What to do
A single count is required: the lines of the data below in which the word "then" occurs.

++++ Material shown

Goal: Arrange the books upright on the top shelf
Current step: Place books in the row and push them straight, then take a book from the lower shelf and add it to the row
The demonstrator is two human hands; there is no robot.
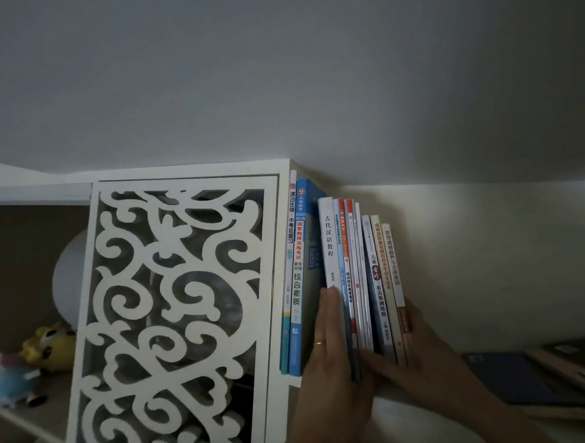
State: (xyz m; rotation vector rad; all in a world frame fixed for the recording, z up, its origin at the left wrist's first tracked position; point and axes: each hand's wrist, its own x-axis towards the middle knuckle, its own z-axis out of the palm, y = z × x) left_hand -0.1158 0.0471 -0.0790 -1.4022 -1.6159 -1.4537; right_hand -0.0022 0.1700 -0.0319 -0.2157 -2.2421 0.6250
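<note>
A row of books point(354, 272) stands upright on the top shelf point(440, 413), spines out, packed between the white cabinet w/ the scroll-cut door point(174, 312) on the left and open shelf on the right. Two taller ones, a white-spine book point(288, 255) and a blue book point(302, 271), sit flush against the cabinet side. The rest run shorter toward the right, ending in a cream-spine book point(393, 270).

The left hand point(329, 361) lies flat on the row's front, fingers straight and together, pressing on the white book w/ black characters point(329, 243); a ring point(319, 343) shows on one finger. The right hand point(417, 360) cups the row's right end: thumb across the bottoms of the spines, fingers curled round behind the last book.

Shelf surface is pale, meeting a plain white wall point(455, 246) at the back; above that a grey ceiling area, light dim overall. Far right, a few more books lie flat in a stack point(543, 377), blurred. Left of the cabinet door, an open cubby holds a round white lamp-like globe point(70, 277), a yellow plush toy point(50, 345) and a blue-pink one point(11, 378), both out of focus.
</note>
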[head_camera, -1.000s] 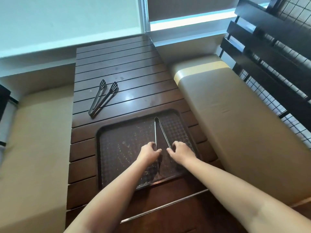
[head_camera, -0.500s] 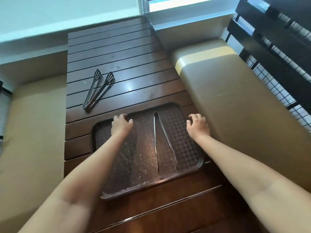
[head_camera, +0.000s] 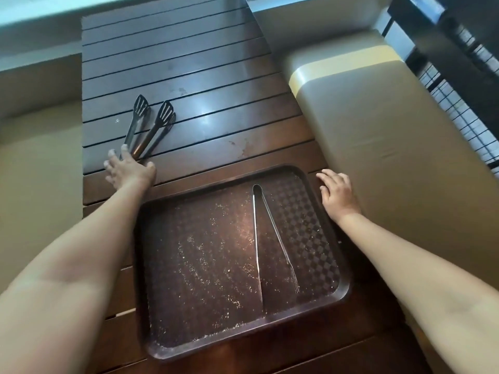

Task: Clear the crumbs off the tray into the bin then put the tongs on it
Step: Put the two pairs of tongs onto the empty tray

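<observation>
A dark brown tray (head_camera: 343, 268) lies on the slatted wooden table (head_camera: 189, 58), its patterned floor speckled with pale crumbs (head_camera: 199, 255). Thin metal tongs (head_camera: 266, 233) lie on the tray, spread in a narrow V with the hinge at the far end. Black tongs with slotted heads (head_camera: 149, 125) rest on the table beyond the tray's left corner. My left hand (head_camera: 128, 171) is stretched out with fingers apart, fingertips at the handle end of the black tongs. My right hand (head_camera: 337, 193) hovers open, palm down, just off the tray's far right corner.
Beige padded benches run along both sides of the table, one on the left (head_camera: 35, 190) and one on the right (head_camera: 391, 147). A black slatted and wire-grid partition (head_camera: 464, 76) stands behind the right bench. No bin is in view.
Both hands let go of the thin tongs on the tray and spread apart. My left hand moved up and left to the black tongs; my right hand moved past the tray's right edge.
</observation>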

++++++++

Completed task
2